Involvement of adrenergic receptors on LST stimulation-induced modulation of TF and muscle tonus.
Tetanic force. Alpha or beta adrenergic receptor blockade could each reduce the impact of LST stimulation on tetanic contractile force. The effect of adrenergic receptor blockade was examined in cases in which LST stimulation at 10 Hz or 20 Hz increased TF by more than 7%, irrespective of age or sex. Figure 4A shows a typical example of the effect of the α adrenoceptor blocker phentolamine. After phentolamine administration, the magnitude of TF without LST stimulation (dashed line) did not change compared with that before phentolamine administration; however, TF augmentation resulting from LST stimulation (difference between dashed and solid lines) observed before phentolamine injection was somewhat reduced after phentolamine. When summarized for five cases, the LST stimulation-induced modulation of TF was significantly (P < 0.05) attenuated to approximately 40% of the control response before phentolamine administration (Fig. 4B, dark column), without significant change in basal TF values. Next, the effect of the β receptor blocker propranolol was determined in a different set of rats. The propranolol also significantly reduced the LST stimulation-induced modulation of TF to 50% of the control response (P < 0.05) (Fig. 4B, light-colored column). However, after propranolol administration, the basal TF values in the absence of LST stimulation were slightly, but significantly, reduced compared with that before propranolol administration (91% of original). There were individual differences in the effect of each α and β blocker as indicated by the dots in the graphs. When a majority of the response remained with either blocker, a second blocker was administered. Then, the LST-induced increase in TF completely disappeared (4 animals, 2 with phentolamine followed by propranolol and 2 with phentolamine followed by propranolol). These results indicate that both α- and β-receptors are involved in the LST stimulation-induced potentiation of the TF. These results were somewhat similar to a previous report in rabbits, in which the potentiation of jaw muscle twitch contraction resulting from cervical sympathetic trunk stimulation was minimally affected by propranolol, but was attenuated with a subsequent injection with phentolamine [33].

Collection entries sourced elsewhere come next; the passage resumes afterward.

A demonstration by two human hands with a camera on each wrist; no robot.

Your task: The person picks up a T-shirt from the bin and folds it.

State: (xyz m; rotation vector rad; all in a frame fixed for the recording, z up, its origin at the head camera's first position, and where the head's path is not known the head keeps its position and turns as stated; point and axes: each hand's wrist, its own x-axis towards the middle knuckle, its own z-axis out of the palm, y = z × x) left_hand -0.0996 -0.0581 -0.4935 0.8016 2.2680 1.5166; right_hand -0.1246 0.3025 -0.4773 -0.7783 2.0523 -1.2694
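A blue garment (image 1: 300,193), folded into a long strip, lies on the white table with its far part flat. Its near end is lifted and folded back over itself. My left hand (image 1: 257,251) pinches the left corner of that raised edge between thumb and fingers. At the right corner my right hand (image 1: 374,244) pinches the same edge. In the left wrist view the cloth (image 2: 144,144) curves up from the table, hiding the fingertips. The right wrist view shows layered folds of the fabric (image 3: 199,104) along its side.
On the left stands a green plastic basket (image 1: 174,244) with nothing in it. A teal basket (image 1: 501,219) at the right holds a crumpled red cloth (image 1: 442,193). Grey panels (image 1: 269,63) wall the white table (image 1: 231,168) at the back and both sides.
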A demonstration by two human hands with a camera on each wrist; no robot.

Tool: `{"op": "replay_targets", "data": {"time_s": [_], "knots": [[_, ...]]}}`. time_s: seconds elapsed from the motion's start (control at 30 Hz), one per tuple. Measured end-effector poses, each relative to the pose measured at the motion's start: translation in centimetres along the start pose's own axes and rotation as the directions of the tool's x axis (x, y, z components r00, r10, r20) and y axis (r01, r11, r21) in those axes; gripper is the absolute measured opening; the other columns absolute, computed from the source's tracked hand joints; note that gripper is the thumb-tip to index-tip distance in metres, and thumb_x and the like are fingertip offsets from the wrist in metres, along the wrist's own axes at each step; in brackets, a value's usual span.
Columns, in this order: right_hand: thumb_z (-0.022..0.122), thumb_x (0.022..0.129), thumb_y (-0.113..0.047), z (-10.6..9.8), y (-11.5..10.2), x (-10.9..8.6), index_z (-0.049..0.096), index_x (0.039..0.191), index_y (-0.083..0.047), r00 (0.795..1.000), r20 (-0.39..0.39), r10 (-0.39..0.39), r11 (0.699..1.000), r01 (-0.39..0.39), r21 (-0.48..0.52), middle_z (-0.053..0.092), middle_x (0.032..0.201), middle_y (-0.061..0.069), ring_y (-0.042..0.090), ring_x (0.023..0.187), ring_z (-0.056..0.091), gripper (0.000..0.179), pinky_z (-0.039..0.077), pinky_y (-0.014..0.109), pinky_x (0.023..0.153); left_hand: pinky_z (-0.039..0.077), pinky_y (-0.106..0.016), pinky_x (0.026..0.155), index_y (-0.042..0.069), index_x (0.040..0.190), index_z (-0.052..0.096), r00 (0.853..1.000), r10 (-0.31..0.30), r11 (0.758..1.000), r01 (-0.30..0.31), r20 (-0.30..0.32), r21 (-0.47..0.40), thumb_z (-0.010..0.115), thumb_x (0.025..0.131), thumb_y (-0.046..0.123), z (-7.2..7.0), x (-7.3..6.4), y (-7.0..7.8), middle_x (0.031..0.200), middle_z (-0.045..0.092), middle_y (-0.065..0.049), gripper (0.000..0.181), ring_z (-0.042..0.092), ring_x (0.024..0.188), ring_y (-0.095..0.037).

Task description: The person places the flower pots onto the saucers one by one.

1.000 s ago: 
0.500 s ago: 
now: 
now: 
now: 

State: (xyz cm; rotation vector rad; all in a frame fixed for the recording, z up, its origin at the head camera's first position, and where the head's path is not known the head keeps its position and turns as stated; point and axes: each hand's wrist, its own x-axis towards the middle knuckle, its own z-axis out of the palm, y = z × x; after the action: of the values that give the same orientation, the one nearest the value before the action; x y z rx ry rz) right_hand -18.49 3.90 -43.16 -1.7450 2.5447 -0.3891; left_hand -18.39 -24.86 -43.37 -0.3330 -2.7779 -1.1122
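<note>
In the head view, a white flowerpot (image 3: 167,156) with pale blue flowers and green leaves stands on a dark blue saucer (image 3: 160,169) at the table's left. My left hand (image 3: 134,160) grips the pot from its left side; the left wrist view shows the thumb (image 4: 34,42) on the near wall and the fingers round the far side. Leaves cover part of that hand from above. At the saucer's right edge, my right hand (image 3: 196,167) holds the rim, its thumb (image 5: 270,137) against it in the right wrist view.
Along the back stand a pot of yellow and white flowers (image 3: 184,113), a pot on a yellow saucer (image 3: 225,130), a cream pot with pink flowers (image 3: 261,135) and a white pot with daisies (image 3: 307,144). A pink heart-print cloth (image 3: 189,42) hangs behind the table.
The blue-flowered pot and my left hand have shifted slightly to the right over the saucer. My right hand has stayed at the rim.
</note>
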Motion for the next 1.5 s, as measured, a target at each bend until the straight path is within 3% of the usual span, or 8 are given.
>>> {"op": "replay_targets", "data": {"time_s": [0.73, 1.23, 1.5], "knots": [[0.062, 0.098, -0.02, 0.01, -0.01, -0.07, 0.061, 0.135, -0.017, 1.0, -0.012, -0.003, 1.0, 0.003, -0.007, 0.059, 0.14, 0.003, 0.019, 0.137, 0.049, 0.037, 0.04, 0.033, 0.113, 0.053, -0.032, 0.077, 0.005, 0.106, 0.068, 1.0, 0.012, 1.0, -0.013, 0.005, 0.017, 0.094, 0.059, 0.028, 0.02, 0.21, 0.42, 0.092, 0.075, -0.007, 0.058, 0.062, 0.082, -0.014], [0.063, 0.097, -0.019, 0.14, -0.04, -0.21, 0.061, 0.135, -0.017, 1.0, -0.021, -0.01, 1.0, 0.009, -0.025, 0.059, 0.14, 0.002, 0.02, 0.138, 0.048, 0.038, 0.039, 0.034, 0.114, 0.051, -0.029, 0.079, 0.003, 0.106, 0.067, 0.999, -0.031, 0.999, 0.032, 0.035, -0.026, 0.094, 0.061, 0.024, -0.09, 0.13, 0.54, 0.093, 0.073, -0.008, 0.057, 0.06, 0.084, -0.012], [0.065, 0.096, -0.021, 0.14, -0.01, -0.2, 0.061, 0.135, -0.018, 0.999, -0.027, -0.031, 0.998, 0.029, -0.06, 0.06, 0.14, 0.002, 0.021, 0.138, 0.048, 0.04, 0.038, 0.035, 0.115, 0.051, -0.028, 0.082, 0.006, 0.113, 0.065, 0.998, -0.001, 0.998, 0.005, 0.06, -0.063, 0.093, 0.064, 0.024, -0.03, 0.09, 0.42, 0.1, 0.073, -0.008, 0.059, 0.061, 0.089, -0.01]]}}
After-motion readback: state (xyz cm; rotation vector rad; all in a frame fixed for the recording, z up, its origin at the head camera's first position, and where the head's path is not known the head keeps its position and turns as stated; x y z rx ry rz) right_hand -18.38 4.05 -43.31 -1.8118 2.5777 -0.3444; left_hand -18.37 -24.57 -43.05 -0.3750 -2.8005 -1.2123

Muscle tonus. Alpha adrenergic receptor blockade, but not beta receptor blockade, eliminated the impact of LST stimulation on muscle tonus. The effect of adrenergic receptor blockers was examined in cases in which LST stimulation (10 Hz or 20 Hz) increased muscle tonus by more than 20 mg. Figure 4C shows a typical example of the effect of phentolamine. Following phentolamine administration, increased response of the muscle tonus resulting from LST stimulation was nearly abolished. To summarize the four cases, the magnitude of the LST stimulation-induced muscle tonus increase was significantly (P < 0.05) ameliorated to approximately 28% of the control response before phentolamine (Fig. 4D, dark column). In contrast, administration of propranolol had no significant effect on the increased muscle tonus response (Fig. 4D, light-colored column). The LST stimulation-induced increase in muscle tonus was minimally affected by administration of the muscle relaxant vecuronium, which was evaluated in 3 rats. These results indicate that LST stimulation induced an increase in muscle tonus, independent of motor nerve activation, via α-receptors, but not β-receptors.